Herbert Stahlke hstahlke at WORLDNET.ATT.NET
Mon Nov 4 17:14:55 UTC 2002


Like James Smith, I'm an active choral singer and conductor.  As I linguist
I've often been bemused by the instructions that conductors give their
choirs about diction, hardly a new reaction, since Pike talked, I think in
his Phonetics, about taking voice lessons just to learn the vocabulary and
theory that voice teachers apply to diction.  The reason, I think, that
choral conductors, including me, try to derhotacize choral diction is that
the American retroflexed cenral approximant involve also increased
pharyngeal constriction, which seriously cuts resonance.  The whole choral
sound weakens at a postvocalic /r/.  As far as the r-lessness of much pop
music is concerned, I think there is also some vocal training involved here.
I have read that when Motown was at its height in the 60s-80s, they insisted
on rigorous voice training for their vocalists, and any good vocal training
will train the singer to drop the postvocalic /r/s.

Herb Stahlke

> I'm not a professional musician, but having sung in a
> number of chorals during my life, I can say that, to
> make the sound more pleasing, dropping the "r" at the
> end of words and eliminating diphthongs as much as
> possible are two things which are stressed
> consistently.
>
>
>
> --- Karl Krahnke <krahnke at LAMAR.COLOSTATE.EDU> wrote:
> > The discussion on dialect change in song raises an
> > issue I have been
> > vaguely aware of for some time and on which I
> > recently received some
> > surprising evidence.
> >
> > I do not regularly listen to popular music of any
> > kind (that is not meant
> > as a snobbish remark--I just don't), but when I do
> > hear sort of mainstream
> > vocals (sorry, I can't be more precise, yet) I
> > frequently notice the singer
> > using a relatively r-less pronunciation and
> > monophthonizing /ai/
> > diphthongs.
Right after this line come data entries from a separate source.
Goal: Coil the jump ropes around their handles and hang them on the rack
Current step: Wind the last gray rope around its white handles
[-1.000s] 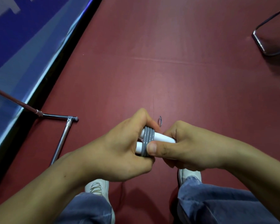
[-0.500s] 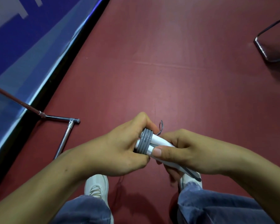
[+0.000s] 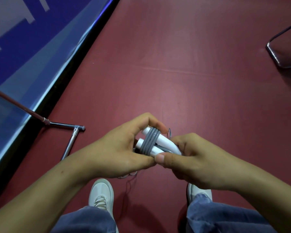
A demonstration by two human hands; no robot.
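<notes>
Two white jump rope handles (image 3: 163, 143) lie side by side between my hands, bound together by several turns of grey rope (image 3: 149, 140). My left hand (image 3: 119, 148) grips the left ends, its index finger curled over the top of the coil and its thumb below. My right hand (image 3: 191, 158) grips the right ends, with the thumb pressed along the near handle. A short grey rope end (image 3: 169, 132) sticks up behind the coil. The far ends of the handles are hidden inside my right palm.
A chrome rack foot (image 3: 71, 142) with a slanted tube stands on the dark red floor (image 3: 175, 73) at the left, beside a blue wall panel (image 3: 23, 47). Another metal frame (image 3: 279, 54) sits at the upper right. My white shoes (image 3: 101, 194) are below the hands.
The bundle has tilted so the handles' left ends show more clearly. My left index finger now arches over the coil, and my right thumb has slid close against the left thumb.
</notes>
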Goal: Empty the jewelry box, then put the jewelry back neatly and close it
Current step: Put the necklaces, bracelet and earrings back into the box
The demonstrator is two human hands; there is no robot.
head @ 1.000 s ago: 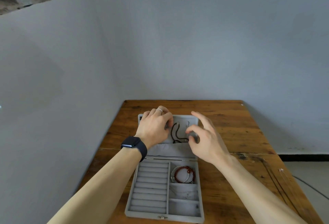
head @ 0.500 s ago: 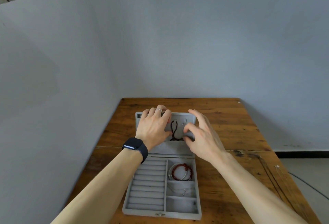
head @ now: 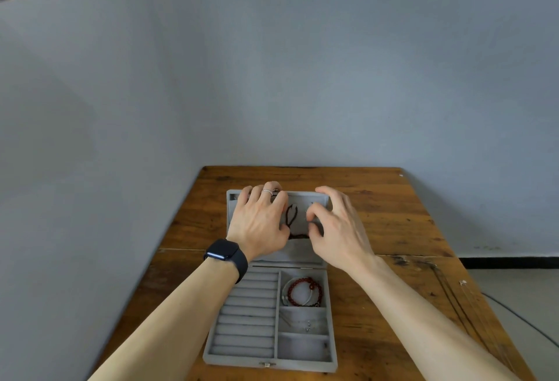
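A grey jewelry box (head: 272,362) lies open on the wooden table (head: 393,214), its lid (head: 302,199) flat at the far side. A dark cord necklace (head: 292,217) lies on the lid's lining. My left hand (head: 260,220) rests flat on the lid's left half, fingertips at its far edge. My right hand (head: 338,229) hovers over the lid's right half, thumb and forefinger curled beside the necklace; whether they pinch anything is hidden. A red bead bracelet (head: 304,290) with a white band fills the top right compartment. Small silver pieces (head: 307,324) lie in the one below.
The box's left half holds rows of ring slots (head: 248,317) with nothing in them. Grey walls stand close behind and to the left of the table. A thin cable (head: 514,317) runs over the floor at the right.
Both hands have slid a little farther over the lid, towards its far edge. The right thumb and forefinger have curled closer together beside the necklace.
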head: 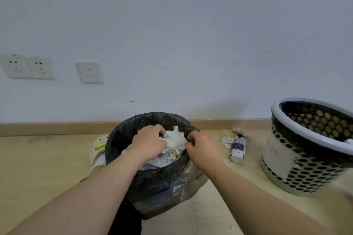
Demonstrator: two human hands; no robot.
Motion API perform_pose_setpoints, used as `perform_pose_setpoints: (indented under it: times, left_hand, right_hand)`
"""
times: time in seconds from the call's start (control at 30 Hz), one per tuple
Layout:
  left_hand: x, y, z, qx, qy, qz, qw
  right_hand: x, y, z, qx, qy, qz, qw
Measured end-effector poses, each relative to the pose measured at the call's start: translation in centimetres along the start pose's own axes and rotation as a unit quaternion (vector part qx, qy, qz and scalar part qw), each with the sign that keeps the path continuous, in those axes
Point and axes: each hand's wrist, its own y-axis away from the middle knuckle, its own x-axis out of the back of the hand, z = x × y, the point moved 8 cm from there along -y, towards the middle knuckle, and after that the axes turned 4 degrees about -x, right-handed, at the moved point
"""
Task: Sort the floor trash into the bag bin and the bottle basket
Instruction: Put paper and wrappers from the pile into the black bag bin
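Gripping a crumpled paper wad inside the bag bin, the left hand and right hand should probably push it well down before letting go.

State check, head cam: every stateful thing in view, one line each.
bag bin: upright, black liner on, nearly full
crumpled paper: in the bin, on top of the pile
left hand: grips the paper
right hand: fingers curled at the paper's right edge
bottle: lying on the floor, unsorted
tissue wad: on the floor beside the bottle
bottle basket: upright, contents mostly hidden
wall sockets: nothing plugged in
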Motion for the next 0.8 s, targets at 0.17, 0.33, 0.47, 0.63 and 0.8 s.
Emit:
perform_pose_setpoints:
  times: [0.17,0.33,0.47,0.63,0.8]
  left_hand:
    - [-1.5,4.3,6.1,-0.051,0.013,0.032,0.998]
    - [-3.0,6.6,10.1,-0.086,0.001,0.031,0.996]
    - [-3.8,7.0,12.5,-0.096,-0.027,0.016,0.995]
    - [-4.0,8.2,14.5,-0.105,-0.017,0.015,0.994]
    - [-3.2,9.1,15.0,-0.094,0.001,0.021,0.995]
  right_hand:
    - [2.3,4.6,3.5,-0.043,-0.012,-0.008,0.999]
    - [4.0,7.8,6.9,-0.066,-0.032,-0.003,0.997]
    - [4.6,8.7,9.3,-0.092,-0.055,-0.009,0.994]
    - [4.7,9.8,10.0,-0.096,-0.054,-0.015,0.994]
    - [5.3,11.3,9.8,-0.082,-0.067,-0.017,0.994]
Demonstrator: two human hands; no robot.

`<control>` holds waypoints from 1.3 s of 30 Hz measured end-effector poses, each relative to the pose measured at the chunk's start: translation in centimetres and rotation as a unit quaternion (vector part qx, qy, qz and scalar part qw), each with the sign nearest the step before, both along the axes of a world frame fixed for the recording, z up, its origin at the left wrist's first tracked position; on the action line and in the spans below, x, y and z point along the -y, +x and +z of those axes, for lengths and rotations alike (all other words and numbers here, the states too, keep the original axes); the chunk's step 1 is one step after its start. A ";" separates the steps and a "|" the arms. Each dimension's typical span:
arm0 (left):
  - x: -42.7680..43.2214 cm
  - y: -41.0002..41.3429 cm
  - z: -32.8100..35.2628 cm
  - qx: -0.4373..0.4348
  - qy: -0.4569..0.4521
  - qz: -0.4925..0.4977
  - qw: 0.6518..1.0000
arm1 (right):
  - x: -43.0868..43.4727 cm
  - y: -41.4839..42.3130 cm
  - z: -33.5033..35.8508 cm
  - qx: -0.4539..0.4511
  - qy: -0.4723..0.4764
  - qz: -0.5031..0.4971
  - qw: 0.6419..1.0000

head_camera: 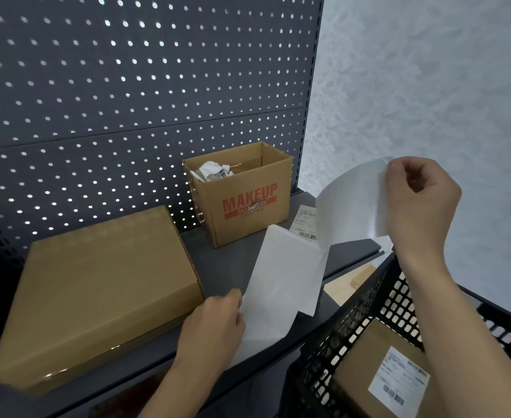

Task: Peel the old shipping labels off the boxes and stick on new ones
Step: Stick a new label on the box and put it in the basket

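A dark pegboard (127, 86) stands behind a grey shelf (194, 257), and on this shelf the open box printed MAKEUP (248, 206) serves here as the reference. Well to the left of the MAKEUP box and nearer to the person lies a big flat cardboard box (97, 294), closed, with no label visible on its top. Inside the MAKEUP box there are crumpled white papers (212, 171), one of them with a barcode.

In front of the MAKEUP box, the left hand (215, 324) holds the lower left edge of a white blank sheet (281, 282); its fingers are curled on the paper. This sheet rises toward the MAKEUP box and joins a second white sheet (350, 203) just to the right of that box. The right hand (420, 200), to the right of the MAKEUP box and raised above the shelf, pinches the upper corner of the second sheet between thumb and bent fingers.

A printed label (304, 221) lies flat on the shelf just beside the right side of the MAKEUP box, partly hidden by the sheets. Far in front and to the right of the MAKEUP box is a black crate (347, 333). In it lies a brown box (369, 366) with a white shipping label (399, 381) stuck on its top.
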State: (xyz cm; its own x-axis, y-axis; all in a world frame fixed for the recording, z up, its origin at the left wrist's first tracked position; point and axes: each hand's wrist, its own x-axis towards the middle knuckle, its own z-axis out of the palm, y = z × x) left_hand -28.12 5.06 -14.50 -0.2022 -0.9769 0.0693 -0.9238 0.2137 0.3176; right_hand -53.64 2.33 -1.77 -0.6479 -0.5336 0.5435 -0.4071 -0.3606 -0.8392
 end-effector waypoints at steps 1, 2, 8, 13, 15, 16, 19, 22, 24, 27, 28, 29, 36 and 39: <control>0.0 0.0 0.1 0.000 -0.002 -0.001 1.000 | -0.1 0.1 0.1 0.001 -0.007 -0.001 1.000; 0.1 -0.1 0.3 0.000 -0.005 -0.002 1.000 | -0.3 0.3 0.1 0.002 -0.016 -0.003 1.000; 0.4 -0.1 1.0 -0.015 -0.024 -0.002 1.000 | -0.8 0.7 0.4 0.003 -0.026 0.019 0.999; 0.8 0.0 0.9 -0.071 -0.015 -0.025 0.997 | -1.4 2.3 0.0 -0.033 -0.024 0.072 0.997; 0.7 0.0 1.1 -0.110 -0.011 -0.029 0.993 | -1.6 3.2 -0.1 -0.040 -0.031 0.092 0.994; 0.7 0.0 1.3 -0.132 -0.012 -0.032 0.991 | -1.7 3.8 0.0 -0.046 -0.035 0.103 0.993; 0.1 0.2 3.1 -0.247 -0.014 -0.024 0.969 | -1.9 5.5 0.0 -0.086 -0.041 0.138 0.986; -0.1 0.5 5.4 -0.473 0.068 0.002 0.878 | -2.1 7.4 -0.2 -0.126 -0.041 0.173 0.976; 0.0 0.9 6.9 -0.614 0.133 0.025 0.778 | -2.3 8.7 -0.7 -0.166 -0.046 0.193 0.966; 0.2 2.0 8.2 -0.714 0.175 0.053 0.676 | -2.5 10.5 -1.6 -0.256 -0.072 0.220 0.938; 0.2 2.4 8.5 -0.726 0.179 0.056 0.662 | -2.5 11.0 -1.9 -0.284 -0.083 0.226 0.928; 0.2 2.9 8.6 -0.732 0.181 0.057 0.654 | -2.6 11.5 -2.2 -0.308 -0.093 0.233 0.918; 0.0 6.3 8.7 -0.726 0.164 0.059 0.665 | -2.5 14.2 -3.5 -0.410 -0.152 0.310 0.844; -0.2 7.6 8.8 -0.706 0.147 0.059 0.690 | -2.3 15.3 -4.0 -0.445 -0.163 0.325 0.818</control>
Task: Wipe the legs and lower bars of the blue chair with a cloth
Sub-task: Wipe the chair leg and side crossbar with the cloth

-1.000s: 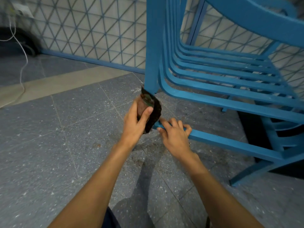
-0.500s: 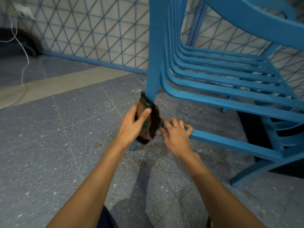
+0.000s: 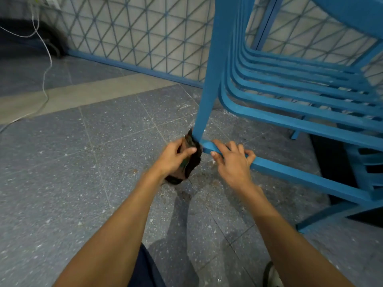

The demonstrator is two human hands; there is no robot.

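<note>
blue chair (image 3: 215, 59) stands on speckled grey floor (image 3: 62, 183)

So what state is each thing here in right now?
Left hand: grips the cloth.
Cloth: dark, bunched, pressed against the foot of the chair leg.
Chair leg: foot hidden behind cloth.
Right hand: fingers curled over the lower bar.
Lower bar: held near the leg.
Cable: lying loose on the floor.

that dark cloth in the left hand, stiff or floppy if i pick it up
Probably floppy: the cloth bunches against the chair leg where the left hand grips it, and a loose end sags below the palm. Likely light, since one hand holds it up. It looks soft, so hardly fragile.
</note>
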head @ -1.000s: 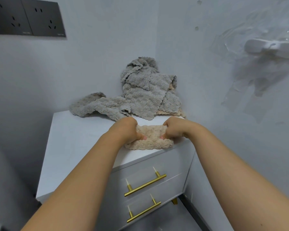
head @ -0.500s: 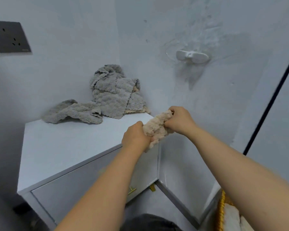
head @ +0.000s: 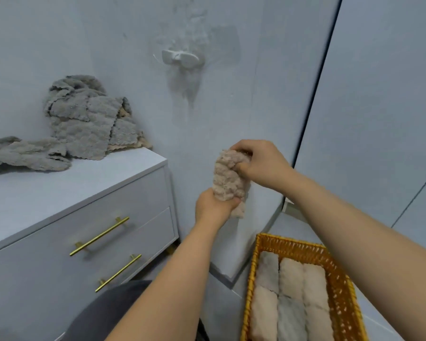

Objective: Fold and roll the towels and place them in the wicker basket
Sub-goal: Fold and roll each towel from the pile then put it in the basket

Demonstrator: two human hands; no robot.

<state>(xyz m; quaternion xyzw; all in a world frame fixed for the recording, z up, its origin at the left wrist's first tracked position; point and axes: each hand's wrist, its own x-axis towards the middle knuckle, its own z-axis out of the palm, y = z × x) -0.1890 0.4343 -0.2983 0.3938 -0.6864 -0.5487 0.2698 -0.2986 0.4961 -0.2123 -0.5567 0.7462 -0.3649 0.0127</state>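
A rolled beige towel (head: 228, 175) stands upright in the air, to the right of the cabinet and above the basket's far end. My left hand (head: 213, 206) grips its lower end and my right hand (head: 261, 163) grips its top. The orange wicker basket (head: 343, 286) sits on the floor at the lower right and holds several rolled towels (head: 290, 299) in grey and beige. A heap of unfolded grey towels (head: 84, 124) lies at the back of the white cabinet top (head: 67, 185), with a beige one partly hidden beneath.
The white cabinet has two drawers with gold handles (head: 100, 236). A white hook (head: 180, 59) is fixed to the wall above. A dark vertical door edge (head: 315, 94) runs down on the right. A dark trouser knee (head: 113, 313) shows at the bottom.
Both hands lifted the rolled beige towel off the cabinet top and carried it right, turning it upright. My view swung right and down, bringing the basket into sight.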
There may be other features, but I have
> > not noticed them. Yet,
> > as several of you have noted, when the singer is
> > interviewed, s/he uses a
> > fully r-ful dialect with diphthongs.
> >
> > I thought I was on to some unrecognized
> > sociolinguistic change that I would
> > get around to researching some day, when I mentioned
> > this phenomenon to a
> > freshman class of mine--extremely linguistically
> > naive and r-pronouncing,
> > diphthongizers. They shrugged and said that it was
> > nothing new to them,
> > that several had taken pop singing lessons and that
> > was a basic part of the
> > instruction.
> >
> > I haven't gone any further with this. Is this common
> > knowledge? Any similar
> > experiences?
> >
> > Karl Krahnke
> > English Department
> > Colorado State University
>
>
> =====
> James D. SMITH                 |If history teaches anything
> South SLC, UT                  |it is that we will be sued
> jsmithjamessmith at yahoo.com     |whether we act quickly and decisively
>                                |or slowly and cautiously.